Non ci sono veroniche intellettuali o incursioni nel metaforico in questo spettacolo andato in scena ieri alla Sala Umberto. Due bravi attrici, Marina Confalone e Mariangela D’Abbraccio, rispettivamente nel ruolo della madre e della figlia danno vita a uno spettacolo dove la vita si riserva un posto scomodo, tant’è che la figlia in scena, Jessie intende rinunciarvi con un gesto suicidario. Tutto qua? Tutto qua.
La realtà in tutta la sua brutale declinazione si pianta come un ospite ingombrante dentro l’ambientazione di un tinello (scena efficacemente narrativa firmata da Alessandro Chiti, che quindi ha fatto il suo perfetto lavoro) rischiarato da un piazzato triste, che ricorda l’illuminazione essenziale di tanti nostri ricordi.
In mezzo c’è il dramma della comunicazione di quella intenzione, lucida, testarda, irremovibile alla madre vedova Thelma.
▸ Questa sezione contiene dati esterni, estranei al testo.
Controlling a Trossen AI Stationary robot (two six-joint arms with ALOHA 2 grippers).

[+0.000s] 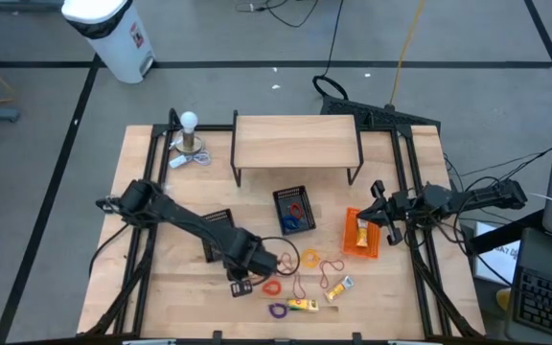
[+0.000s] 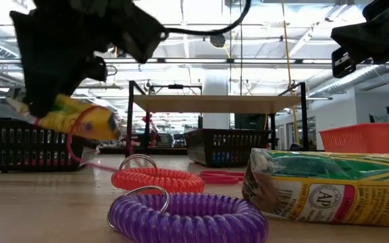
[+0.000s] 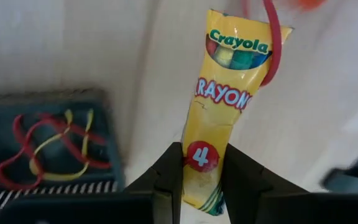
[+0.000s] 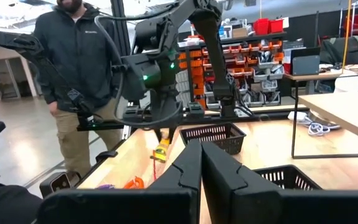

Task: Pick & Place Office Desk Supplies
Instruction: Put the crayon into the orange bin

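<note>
Left gripper (image 3: pixel 201 180) pinches a glossy, crinkly yellow crayon packet (image 3: pixel 225 106) above the table's (image 1: pixel 180 278) front edge; right gripper (image 4: pixel 201 165) clenched, empty.

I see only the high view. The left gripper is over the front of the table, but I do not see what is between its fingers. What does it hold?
Observer: The left gripper is shut on a yellow crayon packet; the left wrist view shows its fingers on the packet's lower end.
Operator: Is something caught on the packet?
Observer: Yes, a red elastic loop hangs across its upper end.
Operator: Is the packet lifted from the table?
Observer: In the low view it hangs above the table top, not touching it.
Operator: And the right gripper?
Observer: The right gripper is shut and holds nothing, by its wrist view.
</note>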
Nessuna concessione alla tenerezza o alla cautela in questo passaggio: sia per chi riceve la notizia che per chi la dà. E forse sta proprio qui la forza di questa pluripremiata pièce che ha conosciuto una riduzione cinematografica con Anne Brancfort e Sissy Spacek e nel 1984 fu portata sui palcoscenici italiani grazie al Piccolo Teatro, con Lina Volonghi e Giulia Lazzarini.
I 100 minuti di questo atto unico sono così riempiti dal confronto asciutto, man mano sempre più serrato, tra due personalità che convivono dopo i rispettivi esiti dei loro destini: la madre, vedova mai amata, la figlia divorziata e mai compresa. Ci sono anche fallimenti evocati all’interno di questo loro confronto, il figlio fratello Ricky, tossico e ladro, e Max ex marito di Jessie, ma la misura del confronto è duale. Senza rivendicazioni accorate, ma con la freddezza indossata fino dal principio, la figlia rimprovera certe balbuzie materne che hanno determinato col tempo la presa di distanza dalla vita. Più facile per lei nascondere certe problematiche (anche importanti, di salute) che affrontarle e il massimo del nascondimento ora è deporre definitivamente la mascherata e eclissarsi nel buio, non prima di aver dettato alla madre che resta un decalogo di istruzioni di inaudita freddezza sulle cose da fare.
La madre affronta la notizia con una gamma di reazioni, sempre gestite con padronanza dall’interprete: prima incredula, fino alla sottovalutazione che sembra perfino cinica, poi sempre più drammaticamente compresa, ma mai capace veramente di un gesto di condivisione capace di suscitare ripensamento.